In queste ore il presidente turco Recep Tayyip Erdogan ha respinto il
nuovo monito dell’omologo Usa Donald Trump, che ha inviato il
vice-presidente Pence e il segretario di Stato Pompeo ad Ankara per
trattare. Il “Sultano” ha fatto sapere di non voler ricevere gli
emissari Usa, che incontreranno “gli omologhi” turchi, mentre ha
accettato l’invito di Vladimir Putin al Cremlino per il 22 ottobre.

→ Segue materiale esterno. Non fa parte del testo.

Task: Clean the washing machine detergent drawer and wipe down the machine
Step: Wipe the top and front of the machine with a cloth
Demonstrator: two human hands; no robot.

Washington minaccia nuove sanzioni, ma appare sempre più evidente che
gli sviluppi di questa nuova crisi si giocheranno lungo l’asse
Mosca-Ankara, mentre Damasco corre in aiuto dei curdi inviando nuove
truppe nell’area.
“Noi chiediamo che l’Europa e gli Stati Uniti mostrino più decisione
verso la Turchia” confida p. Samir, anche se “finora non si vedono
risultati, ma solo persone che continuano a soffrire per queste guerre
che creano confusione e instabilità”. Del resto, aggiunge, “già prima
dell’offensiva turca, quando hanno iniziato a circolare le voci di un
rituro delle truppe Usa, si capiva che qualcosa sarebbe successo e che
il quadro era destinato a complicarsi”.
In questo contesto è sempre più concreto il pericolo di una nuova ascesa
dello Stato islamico (SI, ex Isis). “Abbiamo avuto notizia - afferma il
parroco - di famiglie dell’Isis scappate dai centri di detenzione e
arrivate a Mosul. All’interno vi sono jihadisti da Germania, Francia, ma
anche irakeni, sauditi che hanno approfittato della situazione per
fuggire, visto che i guardiani di un tempo ora sono impegnati nei
combattimenti al fronte”. Sono famiglie, combattenti che sono rimasti
legati all’ideologia fondamentalista. “Difatti all’interno dei campi
erano loro a comandare, le donne venivano uccise se non rispettavano il
precetto del velo o altre imposizioni. Sono persone - conclude p. Samir -
che credono ancora nello Stato islamico e tornando nelle zone di
origine trovano nuovo sostegno, gente disposta a collaborare per farli
tornare al comando. Anche perché in molte parti, a due o tre anni dalla
liberazione, mancano ancora le risorse e i servizi di base. E l’Isis è
visto come l’unica via per uscire da questa crisi”.